TASK: Please state how many lines of the data contain "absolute". The number by itself is enough.

====== DATA TO USE

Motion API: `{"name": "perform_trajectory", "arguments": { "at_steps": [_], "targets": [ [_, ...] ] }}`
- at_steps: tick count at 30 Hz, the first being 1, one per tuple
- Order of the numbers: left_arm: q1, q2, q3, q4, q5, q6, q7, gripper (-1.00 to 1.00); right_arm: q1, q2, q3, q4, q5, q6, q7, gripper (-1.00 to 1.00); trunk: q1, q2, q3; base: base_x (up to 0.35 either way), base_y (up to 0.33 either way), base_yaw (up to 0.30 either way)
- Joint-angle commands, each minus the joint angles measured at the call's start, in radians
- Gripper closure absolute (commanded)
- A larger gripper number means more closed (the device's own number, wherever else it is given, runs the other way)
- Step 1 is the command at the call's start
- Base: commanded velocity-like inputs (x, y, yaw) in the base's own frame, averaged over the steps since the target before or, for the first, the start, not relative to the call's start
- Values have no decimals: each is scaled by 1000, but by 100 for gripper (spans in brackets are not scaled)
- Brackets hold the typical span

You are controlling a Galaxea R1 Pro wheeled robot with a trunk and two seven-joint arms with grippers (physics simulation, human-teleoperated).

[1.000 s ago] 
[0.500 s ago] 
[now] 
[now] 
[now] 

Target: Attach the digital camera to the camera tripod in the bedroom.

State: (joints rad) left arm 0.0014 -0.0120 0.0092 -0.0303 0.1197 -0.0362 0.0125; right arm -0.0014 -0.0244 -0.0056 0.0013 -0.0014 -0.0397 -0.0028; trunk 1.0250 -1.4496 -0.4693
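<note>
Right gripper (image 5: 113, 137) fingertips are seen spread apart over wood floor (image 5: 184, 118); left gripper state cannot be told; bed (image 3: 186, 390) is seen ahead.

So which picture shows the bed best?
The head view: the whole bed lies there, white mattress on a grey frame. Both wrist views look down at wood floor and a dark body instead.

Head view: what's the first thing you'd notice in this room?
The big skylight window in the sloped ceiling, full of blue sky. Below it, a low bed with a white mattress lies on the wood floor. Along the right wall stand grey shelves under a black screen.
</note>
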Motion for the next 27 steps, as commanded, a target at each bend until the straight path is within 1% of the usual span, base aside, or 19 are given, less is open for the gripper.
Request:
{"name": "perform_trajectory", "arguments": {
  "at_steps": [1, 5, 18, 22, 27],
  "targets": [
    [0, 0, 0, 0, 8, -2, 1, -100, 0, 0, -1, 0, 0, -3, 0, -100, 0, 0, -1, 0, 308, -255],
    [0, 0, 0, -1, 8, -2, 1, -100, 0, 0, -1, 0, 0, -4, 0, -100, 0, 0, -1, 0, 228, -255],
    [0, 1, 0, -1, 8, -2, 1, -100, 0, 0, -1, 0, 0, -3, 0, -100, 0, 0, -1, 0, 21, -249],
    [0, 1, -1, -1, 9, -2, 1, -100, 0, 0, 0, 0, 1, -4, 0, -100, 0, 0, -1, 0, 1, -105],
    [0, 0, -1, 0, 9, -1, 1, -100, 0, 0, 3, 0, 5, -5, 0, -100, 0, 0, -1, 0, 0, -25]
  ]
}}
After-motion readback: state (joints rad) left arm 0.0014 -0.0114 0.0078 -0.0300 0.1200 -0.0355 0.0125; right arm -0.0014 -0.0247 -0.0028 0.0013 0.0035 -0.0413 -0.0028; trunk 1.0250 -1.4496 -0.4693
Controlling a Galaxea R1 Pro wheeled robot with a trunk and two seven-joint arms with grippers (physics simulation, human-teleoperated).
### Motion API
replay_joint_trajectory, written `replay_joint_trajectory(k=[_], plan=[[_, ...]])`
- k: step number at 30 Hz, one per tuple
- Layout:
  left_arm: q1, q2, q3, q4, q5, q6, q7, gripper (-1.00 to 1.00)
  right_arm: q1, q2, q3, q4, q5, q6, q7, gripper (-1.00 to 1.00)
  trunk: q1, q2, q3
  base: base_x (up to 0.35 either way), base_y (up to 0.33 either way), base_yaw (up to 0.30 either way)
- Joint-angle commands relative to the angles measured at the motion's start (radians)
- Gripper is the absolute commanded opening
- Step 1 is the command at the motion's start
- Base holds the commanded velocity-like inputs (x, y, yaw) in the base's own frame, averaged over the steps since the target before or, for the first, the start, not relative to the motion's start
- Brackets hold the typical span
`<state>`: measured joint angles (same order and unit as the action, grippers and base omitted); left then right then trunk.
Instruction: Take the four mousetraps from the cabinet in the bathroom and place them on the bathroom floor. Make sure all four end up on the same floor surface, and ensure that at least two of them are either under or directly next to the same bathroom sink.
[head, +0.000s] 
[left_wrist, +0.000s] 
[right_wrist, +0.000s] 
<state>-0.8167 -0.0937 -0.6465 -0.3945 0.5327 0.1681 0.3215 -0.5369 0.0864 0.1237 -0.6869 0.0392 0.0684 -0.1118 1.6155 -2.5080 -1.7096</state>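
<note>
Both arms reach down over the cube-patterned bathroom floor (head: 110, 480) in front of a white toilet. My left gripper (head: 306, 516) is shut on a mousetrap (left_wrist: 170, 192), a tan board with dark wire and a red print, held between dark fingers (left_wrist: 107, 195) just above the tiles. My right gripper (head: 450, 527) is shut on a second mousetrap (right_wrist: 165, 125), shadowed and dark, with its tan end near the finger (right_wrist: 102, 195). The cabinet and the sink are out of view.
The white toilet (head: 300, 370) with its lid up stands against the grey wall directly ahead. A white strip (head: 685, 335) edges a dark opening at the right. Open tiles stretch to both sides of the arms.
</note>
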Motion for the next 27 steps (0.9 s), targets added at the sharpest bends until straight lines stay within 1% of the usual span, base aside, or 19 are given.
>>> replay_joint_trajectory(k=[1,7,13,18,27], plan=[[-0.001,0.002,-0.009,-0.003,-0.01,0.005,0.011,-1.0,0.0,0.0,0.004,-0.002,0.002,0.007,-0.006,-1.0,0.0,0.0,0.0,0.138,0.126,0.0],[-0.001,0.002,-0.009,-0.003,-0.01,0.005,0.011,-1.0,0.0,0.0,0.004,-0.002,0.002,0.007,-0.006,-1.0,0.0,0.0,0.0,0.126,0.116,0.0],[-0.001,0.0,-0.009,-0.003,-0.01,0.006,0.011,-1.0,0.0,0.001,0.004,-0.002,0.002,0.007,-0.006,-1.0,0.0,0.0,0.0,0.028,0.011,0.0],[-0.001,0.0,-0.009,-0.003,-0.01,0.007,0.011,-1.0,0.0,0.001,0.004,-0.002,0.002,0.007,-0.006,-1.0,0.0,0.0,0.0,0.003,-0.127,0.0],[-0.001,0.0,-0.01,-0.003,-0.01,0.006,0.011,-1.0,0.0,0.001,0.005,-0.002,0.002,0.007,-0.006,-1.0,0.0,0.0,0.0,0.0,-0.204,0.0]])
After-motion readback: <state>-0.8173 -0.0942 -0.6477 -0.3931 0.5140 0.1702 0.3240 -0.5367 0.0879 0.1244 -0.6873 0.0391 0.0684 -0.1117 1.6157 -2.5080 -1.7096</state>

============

ANSWER SPACE: 2